What is needed is an exact copy of every entry below.

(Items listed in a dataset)
-- Opening Marker --

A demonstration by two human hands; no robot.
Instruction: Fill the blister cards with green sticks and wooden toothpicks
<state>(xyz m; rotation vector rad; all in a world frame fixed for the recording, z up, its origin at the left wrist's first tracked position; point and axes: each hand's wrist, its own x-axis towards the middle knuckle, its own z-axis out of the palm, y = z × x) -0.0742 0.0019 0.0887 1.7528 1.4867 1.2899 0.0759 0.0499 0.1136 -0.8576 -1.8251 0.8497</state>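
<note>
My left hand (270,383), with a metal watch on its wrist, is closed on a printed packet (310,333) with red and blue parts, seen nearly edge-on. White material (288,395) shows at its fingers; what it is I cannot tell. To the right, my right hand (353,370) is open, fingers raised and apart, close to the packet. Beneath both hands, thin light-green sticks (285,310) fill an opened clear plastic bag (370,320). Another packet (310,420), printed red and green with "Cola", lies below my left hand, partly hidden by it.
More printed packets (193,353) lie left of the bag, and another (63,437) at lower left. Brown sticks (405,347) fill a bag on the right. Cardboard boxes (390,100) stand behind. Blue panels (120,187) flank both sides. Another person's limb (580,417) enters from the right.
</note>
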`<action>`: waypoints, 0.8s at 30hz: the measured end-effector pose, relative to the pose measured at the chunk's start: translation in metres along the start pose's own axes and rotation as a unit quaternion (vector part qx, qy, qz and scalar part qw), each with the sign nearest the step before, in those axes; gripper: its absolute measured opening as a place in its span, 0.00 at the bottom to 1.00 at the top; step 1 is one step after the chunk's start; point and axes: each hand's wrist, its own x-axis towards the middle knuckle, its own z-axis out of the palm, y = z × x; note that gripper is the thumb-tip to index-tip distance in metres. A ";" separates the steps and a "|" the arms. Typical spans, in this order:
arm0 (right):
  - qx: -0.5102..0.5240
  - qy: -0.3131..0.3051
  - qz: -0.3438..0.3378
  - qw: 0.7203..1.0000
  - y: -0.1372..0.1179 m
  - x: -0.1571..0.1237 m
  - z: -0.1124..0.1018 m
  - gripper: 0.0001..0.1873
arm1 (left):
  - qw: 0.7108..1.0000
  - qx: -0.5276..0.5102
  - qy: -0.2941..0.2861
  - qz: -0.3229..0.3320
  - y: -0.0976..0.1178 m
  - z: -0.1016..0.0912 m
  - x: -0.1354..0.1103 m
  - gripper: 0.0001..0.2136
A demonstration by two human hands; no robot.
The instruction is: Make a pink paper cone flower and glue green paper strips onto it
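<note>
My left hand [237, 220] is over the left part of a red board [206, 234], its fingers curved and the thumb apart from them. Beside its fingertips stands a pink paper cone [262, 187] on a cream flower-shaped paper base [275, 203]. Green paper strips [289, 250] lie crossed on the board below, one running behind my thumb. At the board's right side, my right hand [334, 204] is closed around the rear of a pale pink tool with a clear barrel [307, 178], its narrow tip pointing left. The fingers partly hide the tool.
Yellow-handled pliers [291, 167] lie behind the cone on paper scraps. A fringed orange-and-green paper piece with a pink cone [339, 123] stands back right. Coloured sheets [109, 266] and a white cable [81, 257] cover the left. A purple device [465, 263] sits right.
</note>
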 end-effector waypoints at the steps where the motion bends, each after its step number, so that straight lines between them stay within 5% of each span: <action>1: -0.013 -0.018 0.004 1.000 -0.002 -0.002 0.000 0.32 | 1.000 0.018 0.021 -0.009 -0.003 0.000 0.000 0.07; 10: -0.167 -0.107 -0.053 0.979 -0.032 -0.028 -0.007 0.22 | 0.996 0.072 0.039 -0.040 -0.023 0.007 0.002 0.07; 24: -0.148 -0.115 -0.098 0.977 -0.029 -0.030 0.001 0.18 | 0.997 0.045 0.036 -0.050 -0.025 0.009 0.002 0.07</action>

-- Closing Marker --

# Expected output
A demonstration by two human hands; no robot.
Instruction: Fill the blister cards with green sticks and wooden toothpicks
<state>(xyz m; rotation vector rad; all in a world frame fixed for the recording, z up, its origin at the left wrist's first tracked position; point and axes: each hand's wrist, its own x-axis towards the middle knuckle, its own z-axis out of the palm, y = z × x) -0.0742 0.0019 0.0887 1.7528 1.4867 1.2899 0.0759 0.0499 0.1136 -0.8576 -1.8251 0.8497</state>
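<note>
My left hand (270,383), with a metal watch on its wrist, is closed on a printed packet (310,333) with red and blue parts, seen nearly edge-on. White material (288,395) shows at its fingers; what it is I cannot tell. To the right, my right hand (353,370) is open, fingers raised and apart, close to the packet. Beneath both hands, thin light-green sticks (285,310) fill an opened clear plastic bag (370,320). Another packet (310,420), printed red and green with "Cola", lies below my left hand, partly hidden by it.
More printed packets (193,353) lie left of the bag, and another (63,437) at lower left. Brown sticks (405,347) fill a bag on the right. Cardboard boxes (390,100) stand behind. Blue panels (120,187) flank both sides. Another person's limb (580,417) enters from the right.
</note>
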`<action>`: waypoints, 0.8s at 30hz: the measured end-effector pose, relative to the pose measured at the chunk's start: translation in metres along the start pose's own axes and rotation as a unit quaternion (vector part qx, qy, qz and scalar part qw), each with the sign nearest the step before, in those axes; gripper: its absolute measured opening as a place in its span, 0.00 at the bottom to 1.00 at the top; step 1 is one step after the chunk's start; point and axes: each hand's wrist, its own x-axis towards the middle knuckle, its own z-axis out of the palm, y = z × x; note that gripper is the thumb-tip to index-tip distance in metres. A ";" separates the steps and a "|" the arms. Typical spans, in this order:
arm0 (right):
  - qx: -0.5102..0.5240
  - qy: -0.3131..0.3051
  - qz: -0.3438..0.3378
  - qw: 0.7203..1.0000
  - y: -0.1372..0.1179 m
  - x: -0.1571..0.1237 m
  - z: -0.1124..0.1018 m
  - gripper: 0.0001..0.1873
arm1 (left):
  - qw: 0.7108..1.0000
  - qx: -0.5276..0.5102
  - qy: -0.2941..0.2861
  - qz: -0.3229..0.3320
  - y: -0.0976..0.1178 m
  - z: -0.1016..0.0912 m
  - x: -0.1354..0.1103 m
  - gripper: 0.0001..0.2136
A demonstration by two human hands; no robot.
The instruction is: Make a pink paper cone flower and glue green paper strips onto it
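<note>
My left hand [237, 220] is over the left part of a red board [206, 234], its fingers curved and the thumb apart from them. Beside its fingertips stands a pink paper cone [262, 187] on a cream flower-shaped paper base [275, 203]. Green paper strips [289, 250] lie crossed on the board below, one running behind my thumb. At the board's right side, my right hand [334, 204] is closed around the rear of a pale pink tool with a clear barrel [307, 178], its narrow tip pointing left. The fingers partly hide the tool.
Yellow-handled pliers [291, 167] lie behind the cone on paper scraps. A fringed orange-and-green paper piece with a pink cone [339, 123] stands back right. Coloured sheets [109, 266] and a white cable [81, 257] cover the left. A purple device [465, 263] sits right.
</note>
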 end-effector waypoints at the steps where the motion bends, each after its step number, so that straight lines between them stay within 5% of each span: <action>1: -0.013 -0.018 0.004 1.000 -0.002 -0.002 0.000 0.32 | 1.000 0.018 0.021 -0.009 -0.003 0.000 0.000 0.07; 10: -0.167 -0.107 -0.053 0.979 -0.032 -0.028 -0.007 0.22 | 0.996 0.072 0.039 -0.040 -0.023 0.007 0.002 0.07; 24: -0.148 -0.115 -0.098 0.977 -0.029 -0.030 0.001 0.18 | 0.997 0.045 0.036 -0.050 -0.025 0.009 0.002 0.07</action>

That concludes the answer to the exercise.